The new discharge planning rule from the Centers for Medicare & Medicaid Services (CMS) went into effect late November. The final rule is intended to empower patients and enhance their rights, in addition to utilizing technology to ensure seamless transitions across the care continuum. Although several key provisions, such as the mandate to send a copy of discharge instructions and the discharge summary within 48 hours of the patient’s discharge, were omitted from the final rule, there is much retained to incent positive advancements in patient care.

Whenever entities are faced with new regulations, there are numerous approaches to compliance. Certainly existing processes, system resources, and unique environments factor into any decision. However, while some health systems may be able to meet the letter of the law with minimal changes, embracing the spirit of the rule presents an opportunity to maximize shared decision making and optimize the value of cross-cutting technology, both within the hospital care setting and during transitions of care.

In the Hospital

One mechanism for a patient to qualify for discharge planning evaluation is the “request of the patient, patient’s representative or patient’s physician.” Seemingly simple, but a laudatory way to acknowledge the patient can participate in the process from its onset. Hospitals are also required to take patient preferences into account.

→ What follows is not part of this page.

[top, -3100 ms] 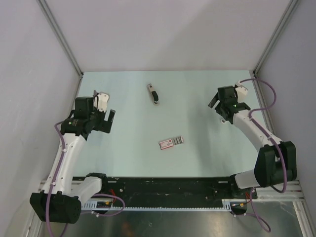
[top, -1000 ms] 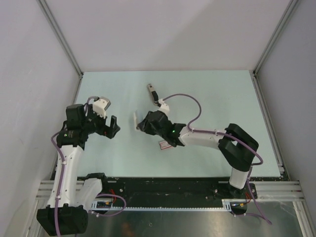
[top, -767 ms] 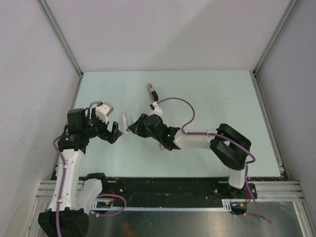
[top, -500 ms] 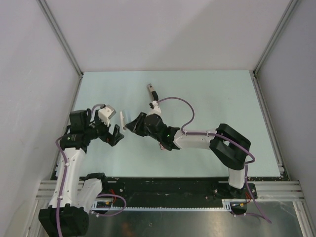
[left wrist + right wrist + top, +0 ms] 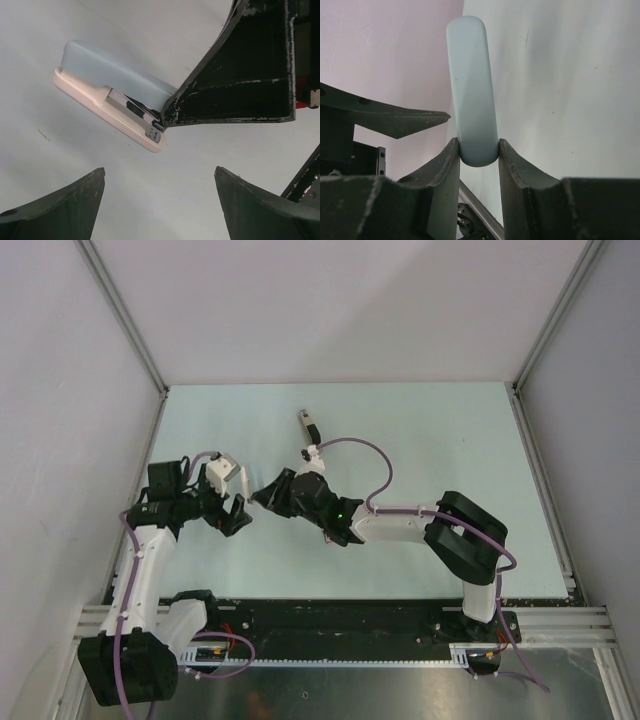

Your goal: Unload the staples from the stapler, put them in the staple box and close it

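The stapler [image 5: 110, 90] has a pale blue top, a cream base and a shiny metal magazine between them. My right gripper [image 5: 477, 142] is shut on its rear end, holding it in the air above the left part of the table. From above, the stapler [image 5: 243, 480] sticks out leftward from the right gripper [image 5: 262, 495]. My left gripper [image 5: 160, 200] is open, its fingers wide apart, just short of the stapler's free end and not touching it. One right finger [image 5: 240, 75] fills the upper right of the left wrist view.
A small dark object [image 5: 306, 423] lies on the pale blue table [image 5: 430, 430] behind the right arm. The right arm [image 5: 400, 525] stretches across the table's middle. Grey walls enclose the table on three sides.
The right arm has swung from the far right across to the left, with the stapler in its gripper. The left gripper has moved in to meet the stapler's free end.
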`<state>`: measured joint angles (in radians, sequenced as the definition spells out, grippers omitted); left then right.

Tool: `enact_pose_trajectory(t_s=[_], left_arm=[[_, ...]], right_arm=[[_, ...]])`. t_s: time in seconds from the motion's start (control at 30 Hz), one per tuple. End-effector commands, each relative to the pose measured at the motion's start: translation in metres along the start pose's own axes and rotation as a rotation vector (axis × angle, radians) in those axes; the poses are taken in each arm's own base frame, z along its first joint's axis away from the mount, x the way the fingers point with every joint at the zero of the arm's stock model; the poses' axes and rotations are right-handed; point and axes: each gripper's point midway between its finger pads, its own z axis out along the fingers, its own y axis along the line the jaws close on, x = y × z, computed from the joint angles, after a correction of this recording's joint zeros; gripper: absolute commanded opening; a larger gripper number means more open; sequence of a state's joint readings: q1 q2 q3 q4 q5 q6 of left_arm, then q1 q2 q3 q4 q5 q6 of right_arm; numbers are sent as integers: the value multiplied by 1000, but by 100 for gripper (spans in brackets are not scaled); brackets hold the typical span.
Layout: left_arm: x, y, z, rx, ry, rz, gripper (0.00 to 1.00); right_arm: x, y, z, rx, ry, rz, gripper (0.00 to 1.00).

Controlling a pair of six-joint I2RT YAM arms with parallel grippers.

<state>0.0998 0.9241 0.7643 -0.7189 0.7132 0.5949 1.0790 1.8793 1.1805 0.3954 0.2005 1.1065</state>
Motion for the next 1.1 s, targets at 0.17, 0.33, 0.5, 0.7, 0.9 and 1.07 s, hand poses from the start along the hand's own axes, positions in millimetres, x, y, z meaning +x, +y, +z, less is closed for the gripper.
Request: enact_pose_trajectory(t_s=[0.17,0.33,0.5,0.7,0.9,1.07], left_arm=[[-15,10,1,5,-45,51,85],[-6,17,5,-6,-10,57,61],[2,18,6,-16,9,60,49],[7,20,5,-32,18,58,41],[11,24,4,-48,29,55,21],[16,26,3,-64,43,57,17]], right_arm=[[-11,65,-12,-187,-12,95,0],[-4,70,-12,-213,5,104,0],[4,68,-10,-217,28,105,0],[15,61,-6,-206,54,98,0],[23,50,-4,-175,76,69,0],[25,39,-6,-148,75,33,0]])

The discharge planning process, particularly when a patient is considering which facility to transition to, often comes after a short and unexpected hospital stay. For patients, this heightens vulnerability, and lowers health literacy and communication capabilities.  Identifying that the present hospital stay may have influenced patient preferences, while taking into account a more holistic view of that individual’s goals, is key for systems maximizing shared decision making.

Previously-expressed patient preferences may be stored in a POLST form or in encounter summaries housed within the hospital’s electronic health record (EHR). Preferences may also be more easily identified if the discharge planner can access information from across the care continuum. Collective’s software allows for these preferences to be aggregated and stored in a variety of ways. Knowing a patient’s encounter history enables a discussion around whether a patient prefers to return to a facility he or she has gone to in the past.

Additionally, care insights can be added by any member of the care team and highlight individual details that may not be captured in a standard EHR—such as a patient’s housing history, the out-of-state adult child who can help coordinate care, or the fact that a patient is no longer able to drive, so any discharge location should bear in mind the limitations of public transportation.

Preferences are also driven by the resources one has available. Collective Flags can be applied by a patient’s accountable care organization (ACO) or health plan and may indicate various information used to influence the discharge plan. For example, knowing that a patient has medical meal benefits available to them once they return home helps the discharge planner discuss the full spectrum of possibilities with a patient to truly ascertain their preferences.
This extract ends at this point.